American astronaut and Air Force lieutenant general (born 1958)

Susan Jane Helms (born February 26, 1958) is a retired United States Air Force lieutenant general and NASA astronaut. She was the commander, 14th Air Force (Air Forces Strategic); and commander, Joint Functional Component Command for Space at Vandenberg Air Force Base in California.
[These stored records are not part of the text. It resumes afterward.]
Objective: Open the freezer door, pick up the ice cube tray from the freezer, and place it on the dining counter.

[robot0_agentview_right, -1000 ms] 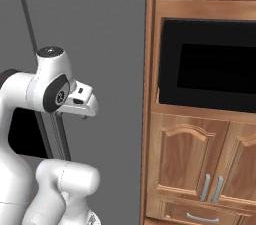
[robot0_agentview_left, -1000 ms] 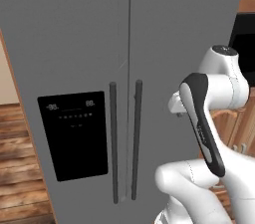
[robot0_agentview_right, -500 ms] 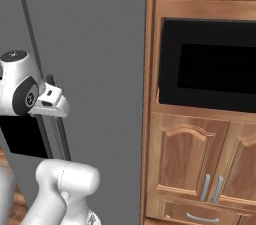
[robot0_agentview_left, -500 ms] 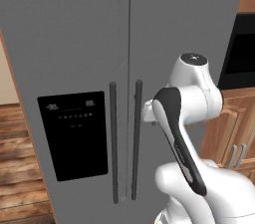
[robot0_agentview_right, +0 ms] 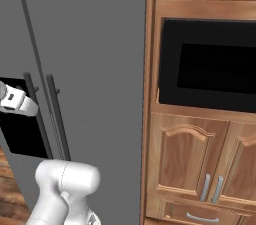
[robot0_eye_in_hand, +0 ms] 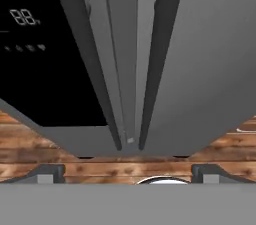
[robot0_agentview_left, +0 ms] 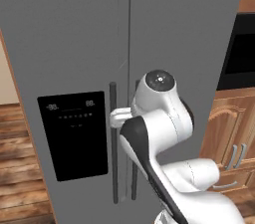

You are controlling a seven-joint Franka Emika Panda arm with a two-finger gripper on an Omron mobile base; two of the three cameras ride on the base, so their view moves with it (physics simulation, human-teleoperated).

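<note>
Hand view showed you the gripper (robot0_eye_in_hand: pixel 128 171) with its jaws spread wide and nothing between them, looking at two dark bar handles that ran side by side down the fridge front. The freezer door (robot0_agentview_left: pixel 69 58) was the one carrying the black dispenser panel (robot0_agentview_left: pixel 73 136), and it was fully shut, so the ice cube tray sat out of sight behind it and the dining counter was nowhere near.

Your main risk was picking the wrong bar. The freezer door's handle (robot0_agentview_left: pixel 113 143) and the plain door's handle (robot0_eye_in_hand: pixel 162 59) stood just beside each other, with the seam between the doors running up the middle of the hand view. With jaws that wide, you could have straddled both bars, or closed on the plain door's bar and pulled open the wrong compartment.

In the left base view the hand sat at mid-height by the handles, and the elbow bulked close to the fridge, so a swinging door could have met the arm.
</note>
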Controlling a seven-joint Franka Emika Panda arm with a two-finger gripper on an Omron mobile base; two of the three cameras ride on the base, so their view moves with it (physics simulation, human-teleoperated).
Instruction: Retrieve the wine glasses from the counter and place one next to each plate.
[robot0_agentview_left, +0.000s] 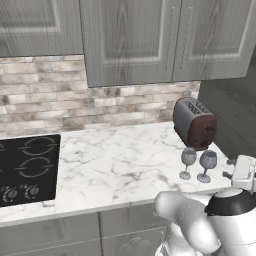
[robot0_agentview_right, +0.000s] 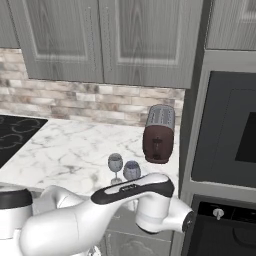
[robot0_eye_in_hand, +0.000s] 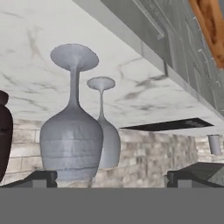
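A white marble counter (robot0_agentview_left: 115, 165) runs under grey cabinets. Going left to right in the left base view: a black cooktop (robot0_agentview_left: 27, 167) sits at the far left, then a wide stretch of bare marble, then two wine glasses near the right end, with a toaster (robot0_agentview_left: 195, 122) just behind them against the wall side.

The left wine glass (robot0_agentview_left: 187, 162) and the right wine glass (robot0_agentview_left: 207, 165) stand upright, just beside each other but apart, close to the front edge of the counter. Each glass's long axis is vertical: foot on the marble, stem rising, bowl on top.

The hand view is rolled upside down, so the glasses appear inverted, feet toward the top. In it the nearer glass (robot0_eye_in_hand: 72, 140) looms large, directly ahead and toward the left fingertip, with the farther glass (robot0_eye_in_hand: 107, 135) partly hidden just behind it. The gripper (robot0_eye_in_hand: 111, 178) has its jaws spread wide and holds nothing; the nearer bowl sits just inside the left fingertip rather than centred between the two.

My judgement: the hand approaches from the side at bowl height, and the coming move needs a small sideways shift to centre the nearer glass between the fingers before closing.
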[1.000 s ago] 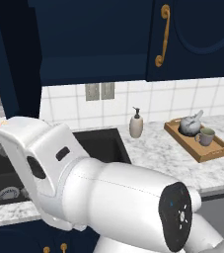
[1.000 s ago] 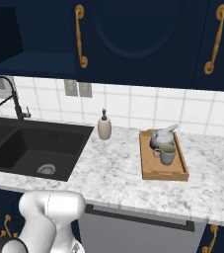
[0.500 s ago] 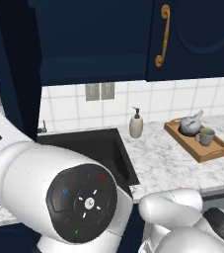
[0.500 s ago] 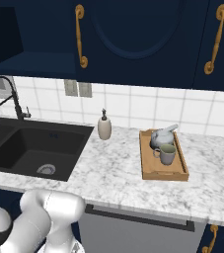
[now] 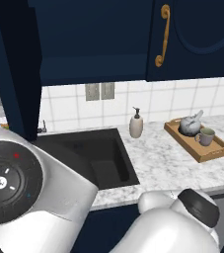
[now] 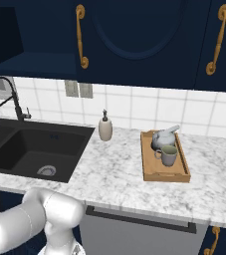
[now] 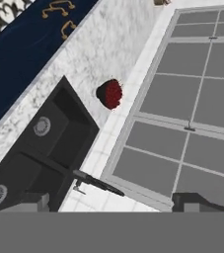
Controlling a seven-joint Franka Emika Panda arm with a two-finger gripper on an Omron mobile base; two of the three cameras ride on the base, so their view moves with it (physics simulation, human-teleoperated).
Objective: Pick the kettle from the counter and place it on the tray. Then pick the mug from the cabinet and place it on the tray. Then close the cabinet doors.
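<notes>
The pale grey kettle (image 5: 190,124) (image 6: 163,138) and the olive mug (image 5: 205,136) (image 6: 169,155) both sit in the brown wooden tray (image 5: 217,150) (image 6: 157,174) on the marble counter (image 5: 158,163) (image 6: 114,174). The navy cabinet (image 5: 93,64) (image 6: 35,64) shows its bare shelf. Its left door (image 5: 15,74) stands swung out, and the door (image 5: 197,34) (image 6: 134,35) to the right of the opening lies flat. In the hand view my gripper (image 7: 113,202) is open, fingertips (image 7: 34,201) wide apart with nothing between, high above the counter (image 7: 98,44) and far from the tray.
A black double sink (image 5: 84,158) (image 6: 30,149) (image 7: 44,148) with a faucet (image 6: 5,94) (image 7: 96,182) lies left of a beige soap pump (image 5: 136,123) (image 6: 105,128). A dark red round thing (image 7: 109,94) sits beside a grey-paned window (image 7: 192,99). My arm's bulk fills the lower left base view.
The arm has swung: its round dark-capped link has moved to the far left of the left base view and sunk lower left in the right base view. Kettle, mug and tray are unmoved.
</notes>
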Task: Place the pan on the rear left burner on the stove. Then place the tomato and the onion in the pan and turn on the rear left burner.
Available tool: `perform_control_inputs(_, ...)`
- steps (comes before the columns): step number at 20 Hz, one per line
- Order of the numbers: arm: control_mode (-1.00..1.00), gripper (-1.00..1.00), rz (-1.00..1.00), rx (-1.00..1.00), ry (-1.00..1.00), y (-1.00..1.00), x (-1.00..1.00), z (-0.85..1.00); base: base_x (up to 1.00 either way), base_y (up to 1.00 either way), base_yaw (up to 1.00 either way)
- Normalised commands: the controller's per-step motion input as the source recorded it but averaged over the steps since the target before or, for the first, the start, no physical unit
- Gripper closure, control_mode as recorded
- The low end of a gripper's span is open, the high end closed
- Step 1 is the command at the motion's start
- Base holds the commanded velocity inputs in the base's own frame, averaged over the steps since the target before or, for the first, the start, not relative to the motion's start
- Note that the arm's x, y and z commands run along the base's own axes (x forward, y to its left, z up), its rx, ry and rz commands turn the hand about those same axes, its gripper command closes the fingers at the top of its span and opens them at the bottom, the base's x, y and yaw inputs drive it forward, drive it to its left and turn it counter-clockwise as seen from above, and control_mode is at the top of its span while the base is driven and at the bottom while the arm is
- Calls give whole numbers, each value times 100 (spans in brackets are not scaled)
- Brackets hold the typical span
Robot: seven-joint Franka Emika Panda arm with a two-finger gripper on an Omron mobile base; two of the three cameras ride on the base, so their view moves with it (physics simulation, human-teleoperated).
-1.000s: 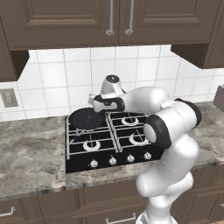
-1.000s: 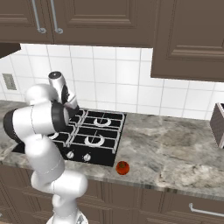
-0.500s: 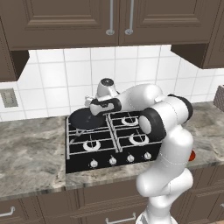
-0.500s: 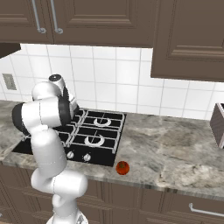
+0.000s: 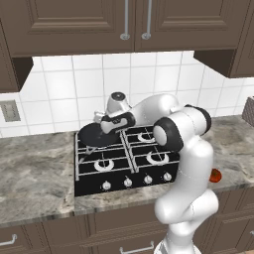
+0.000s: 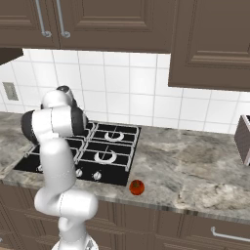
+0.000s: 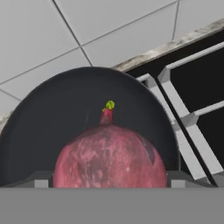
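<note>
Pan (image 5: 94, 135): seated on the stove (image 5: 89, 174), over the rear left burner, directly below and just ahead of the gripper; first step judged complete.
Gripper (image 5: 102, 124): hovering over the pan's right half, clenched on the onion; fingertips at either side of the ball in the hand view.
Onion (image 7: 110, 156): held between the fingers, dull mottled reddish-pink, green sprout pointing away from the hand; pan floor visible behind it on all sides, so not yet resting in the pan as far as can be judged.
Step in hand: delivery of the onion into the pan.
Next move: lower slightly toward the pan's centre, part the fingers, withdraw upward clear of the rim; a release from height risks the ball rolling against the low wall.
Knobs (image 5: 128, 182): row along the stove's front edge, well apart from the gripper, toward the robot's base; untouched.
Tomato (image 6: 136, 187): on the counter, off the stove's front right corner, well apart from the gripper; pick-up remains, then the burner knob.
</note>
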Motion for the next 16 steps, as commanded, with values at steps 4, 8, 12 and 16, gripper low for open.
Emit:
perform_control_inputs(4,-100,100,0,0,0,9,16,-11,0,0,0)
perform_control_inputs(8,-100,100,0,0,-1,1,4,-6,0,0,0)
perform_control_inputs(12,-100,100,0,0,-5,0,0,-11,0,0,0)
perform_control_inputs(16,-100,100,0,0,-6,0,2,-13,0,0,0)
Helms was a crew member on five Space Shuttle missions and was a resident of the International Space Station (ISS) for over five months in 2001.

Helms officially retired from the United States Air Force in 2014.

In 2020, she was elected a member of the National Academy of Engineering for accomplishments in civil and military space programs.

==Personal life==
Helms was born in Charlotte, North Carolina, but considers Portland, Oregon, to be her hometown. She enjoys piano and other musical activities, jogging, traveling, reading, computers, and cooking. She resides in Colorado Springs, Colorado. Her parents, Lieutenant Colonel (retired, USAF) Pat and Dori Helms, reside in Denver, Colorado. She has three sisters.

==Military career==
Helms graduated with a bachelor of science in aeronautical engineering from the U.S. Air Force Academy in 1980. She received her commission and was assigned to Eglin Air Force Base, Florida, as an F-16 weapons separation engineer with the Air Force Armament Laboratory. In 1982, she became the lead engineer for F-15 weapons separation. In 1984, she was selected to attend graduate school. She received a Master of Science in Aeronautics and Astronautics from Stanford University in 1985 and was assigned as an assistant professor of aeronautics at the U.S. Air Force Academy. In 1987, she attended the Air Force Test Pilot School at Edwards Air Force Base, California. After completing one year of training as a flight test engineer, Helms was assigned as a USAF Exchange Officer to the Aerospace Engineering Test Establishment, at Canadian Forces Base Cold Lake in Alberta, Canada, where she worked as a flight test engineer and project officer on the CF-18 aircraft. She was managing the development of a CF-18 flight control system simulation for the Canadian Forces when selected for the astronaut program.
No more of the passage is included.